How I Came to The Imaginal

Arthur Jacob Pouchet

This book is a creative synthesis of two of my loves, therapeutic counselling and Tibetan Bön Buddhist philosophy and practice. It was initiated when I asked my Bön teacher, Geshe YongDong Losar of the Sherab Chamma Ling Sangha in Courtenay B.C. Canada a question about my inability to visualize the presence of a feminine goddess in the space in front of me.

“Geshele, I don’t see anything when I try to do that”. His response was simple yet full of intrigue. “Imagine it and eventually you will experience it”. That was all he said.

At the moment of hearing that, I did an internal referential search for what he could possibly mean by “imagine it”. I came up with all the conditioning and cultural antagonisms that arise with the use of the word imagine. Childlike, silly, unimportant, not measurable, not real and therefore not useful.

It took a while to process the inner paradox of his instruction and my reaction to it. Eventually something opened when I recognized a specific distinction. I had been raised and educated in a typical western mode of viewing the Imaginal as day dreaming and antithetical to the requirements of the “real” world for reliable and trained workers. The Imaginal was dismissed by authority figures, classified negatively as day dreaming. The child's mind was refocussed on the external and taught to grip the pencil properly and not going over the lines.  

Geshele, on the other hand, at the age of thirteen entered the Nangzhig Monastery, the largest Bön monastery in Tibet and was trained to visualize the presence of a feminine goddess in the space in front of him. I recognized that there was a whole field of inquiry that had been suppressed by western culture and began to research Bön principles and cosmology as well as engage my conditioned western mind in its meditative and visualization practices.
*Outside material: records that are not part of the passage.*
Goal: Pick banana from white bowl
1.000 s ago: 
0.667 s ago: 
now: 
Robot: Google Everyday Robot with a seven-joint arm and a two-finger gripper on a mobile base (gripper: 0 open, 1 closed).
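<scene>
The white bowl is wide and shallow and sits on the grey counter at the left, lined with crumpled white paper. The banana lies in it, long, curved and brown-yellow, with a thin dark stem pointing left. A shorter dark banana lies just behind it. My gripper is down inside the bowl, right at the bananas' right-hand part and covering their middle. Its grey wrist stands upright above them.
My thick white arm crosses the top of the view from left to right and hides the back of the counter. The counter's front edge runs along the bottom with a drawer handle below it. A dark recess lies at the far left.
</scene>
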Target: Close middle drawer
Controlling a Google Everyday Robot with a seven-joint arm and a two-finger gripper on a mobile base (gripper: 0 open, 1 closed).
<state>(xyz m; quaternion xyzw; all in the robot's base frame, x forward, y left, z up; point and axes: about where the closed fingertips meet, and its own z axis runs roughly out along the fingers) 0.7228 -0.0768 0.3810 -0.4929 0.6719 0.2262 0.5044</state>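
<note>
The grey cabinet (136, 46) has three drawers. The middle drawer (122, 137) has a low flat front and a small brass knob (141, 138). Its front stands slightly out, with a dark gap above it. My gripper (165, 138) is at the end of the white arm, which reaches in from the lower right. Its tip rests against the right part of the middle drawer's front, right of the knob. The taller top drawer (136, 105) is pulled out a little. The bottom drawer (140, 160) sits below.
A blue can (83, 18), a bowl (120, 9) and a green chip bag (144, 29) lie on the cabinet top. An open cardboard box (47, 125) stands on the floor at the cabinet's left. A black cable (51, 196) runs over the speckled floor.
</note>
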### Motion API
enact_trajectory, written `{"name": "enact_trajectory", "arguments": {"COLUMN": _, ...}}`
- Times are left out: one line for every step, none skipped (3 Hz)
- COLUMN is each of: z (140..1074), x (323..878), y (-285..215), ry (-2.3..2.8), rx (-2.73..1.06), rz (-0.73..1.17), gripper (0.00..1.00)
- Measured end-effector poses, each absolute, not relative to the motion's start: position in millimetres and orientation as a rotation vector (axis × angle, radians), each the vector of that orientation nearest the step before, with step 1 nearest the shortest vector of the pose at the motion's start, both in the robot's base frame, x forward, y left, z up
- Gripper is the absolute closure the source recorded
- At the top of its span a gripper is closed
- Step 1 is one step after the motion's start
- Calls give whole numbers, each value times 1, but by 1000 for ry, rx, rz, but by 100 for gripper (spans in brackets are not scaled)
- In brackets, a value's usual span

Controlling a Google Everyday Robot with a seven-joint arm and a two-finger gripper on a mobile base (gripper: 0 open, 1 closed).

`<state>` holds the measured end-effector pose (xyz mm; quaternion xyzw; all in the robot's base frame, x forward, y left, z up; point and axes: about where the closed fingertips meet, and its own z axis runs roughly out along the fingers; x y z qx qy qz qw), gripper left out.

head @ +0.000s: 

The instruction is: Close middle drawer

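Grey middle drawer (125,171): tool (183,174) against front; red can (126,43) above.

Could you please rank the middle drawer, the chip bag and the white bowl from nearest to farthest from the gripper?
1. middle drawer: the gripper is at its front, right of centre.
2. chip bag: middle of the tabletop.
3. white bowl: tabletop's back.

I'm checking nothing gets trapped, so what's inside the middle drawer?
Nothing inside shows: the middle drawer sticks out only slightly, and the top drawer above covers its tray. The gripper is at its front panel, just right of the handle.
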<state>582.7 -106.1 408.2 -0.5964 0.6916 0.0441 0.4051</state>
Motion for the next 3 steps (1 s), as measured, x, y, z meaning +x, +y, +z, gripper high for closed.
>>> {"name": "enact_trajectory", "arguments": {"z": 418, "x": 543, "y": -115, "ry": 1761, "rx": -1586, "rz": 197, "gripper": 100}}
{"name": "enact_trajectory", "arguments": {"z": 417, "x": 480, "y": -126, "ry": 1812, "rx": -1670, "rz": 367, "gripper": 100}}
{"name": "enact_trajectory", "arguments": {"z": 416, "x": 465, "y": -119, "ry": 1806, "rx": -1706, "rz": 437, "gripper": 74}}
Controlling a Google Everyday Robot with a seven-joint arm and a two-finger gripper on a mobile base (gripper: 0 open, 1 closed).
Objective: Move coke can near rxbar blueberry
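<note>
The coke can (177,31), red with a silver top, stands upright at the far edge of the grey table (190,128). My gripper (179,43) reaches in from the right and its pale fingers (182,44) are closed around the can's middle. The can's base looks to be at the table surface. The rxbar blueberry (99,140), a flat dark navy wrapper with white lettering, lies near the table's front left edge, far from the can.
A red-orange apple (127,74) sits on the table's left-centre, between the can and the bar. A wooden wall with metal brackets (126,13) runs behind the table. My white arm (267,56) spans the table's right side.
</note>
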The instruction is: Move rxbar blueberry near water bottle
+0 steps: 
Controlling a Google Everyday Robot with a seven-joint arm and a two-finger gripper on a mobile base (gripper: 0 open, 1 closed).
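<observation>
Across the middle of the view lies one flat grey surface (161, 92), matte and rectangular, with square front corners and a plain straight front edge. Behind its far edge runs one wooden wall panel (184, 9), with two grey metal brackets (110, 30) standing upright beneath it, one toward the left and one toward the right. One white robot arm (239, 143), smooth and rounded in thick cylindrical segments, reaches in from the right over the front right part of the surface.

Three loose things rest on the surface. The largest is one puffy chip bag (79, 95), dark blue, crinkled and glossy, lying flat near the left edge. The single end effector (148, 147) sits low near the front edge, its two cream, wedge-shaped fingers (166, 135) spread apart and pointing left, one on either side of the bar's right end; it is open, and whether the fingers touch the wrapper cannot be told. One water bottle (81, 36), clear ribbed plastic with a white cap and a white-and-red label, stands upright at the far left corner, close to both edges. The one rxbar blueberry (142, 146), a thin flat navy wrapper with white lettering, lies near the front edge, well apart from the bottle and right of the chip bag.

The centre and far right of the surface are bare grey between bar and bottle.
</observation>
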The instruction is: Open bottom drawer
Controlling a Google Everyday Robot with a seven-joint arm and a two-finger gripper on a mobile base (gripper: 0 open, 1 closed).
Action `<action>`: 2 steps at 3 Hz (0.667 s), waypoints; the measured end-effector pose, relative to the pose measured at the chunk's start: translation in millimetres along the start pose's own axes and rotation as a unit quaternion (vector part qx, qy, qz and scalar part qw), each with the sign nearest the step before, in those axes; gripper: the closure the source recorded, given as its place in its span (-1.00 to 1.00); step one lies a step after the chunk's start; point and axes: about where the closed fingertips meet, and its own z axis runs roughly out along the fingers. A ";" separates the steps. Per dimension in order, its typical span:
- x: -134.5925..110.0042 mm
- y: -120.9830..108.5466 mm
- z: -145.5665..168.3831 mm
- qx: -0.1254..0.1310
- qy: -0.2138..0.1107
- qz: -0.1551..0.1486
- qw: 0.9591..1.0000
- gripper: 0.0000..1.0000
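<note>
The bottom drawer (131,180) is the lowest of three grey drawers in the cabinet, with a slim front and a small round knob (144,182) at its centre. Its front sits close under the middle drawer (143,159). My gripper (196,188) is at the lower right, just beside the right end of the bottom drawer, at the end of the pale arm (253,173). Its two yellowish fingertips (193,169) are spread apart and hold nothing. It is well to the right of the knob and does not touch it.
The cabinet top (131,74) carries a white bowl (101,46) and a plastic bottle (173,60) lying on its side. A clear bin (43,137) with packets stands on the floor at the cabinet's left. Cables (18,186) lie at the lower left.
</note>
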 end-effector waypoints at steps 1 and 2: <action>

There are a few of the original Bön monastic training manuals now available in English publication and I invested time in the study and practice of the information available in these manuals, imagining myself tapping into the experience of a thirteen year old goat shepherd in a Tibetan monastery learning from master teachers of an ancient wisdom tradition.

The more I studied and embodied the practices, the more evident it became that the majority of the technology I was utilizing in my therapy practice was sourced from models of consciousness and transformative possibility embedded in these ancient Bön training manuscripts. Even the processes and protocols that I greedily viewed as “my own creations” had their roots in Bön psychology. Humbling but intriguing.

So what you are about to be presented with in this book is the culmination and hopefully, cohesive expression of that process. It is not meant to be a work of scientific standing. It is simply an exposition of one person’s engagement into the Imaginal territory. I invite you to enjoy the journey, participating in your own intellectual and emotional struggle of how to dismantle conditioning and integrate the wonders of the Imaginal into your own life.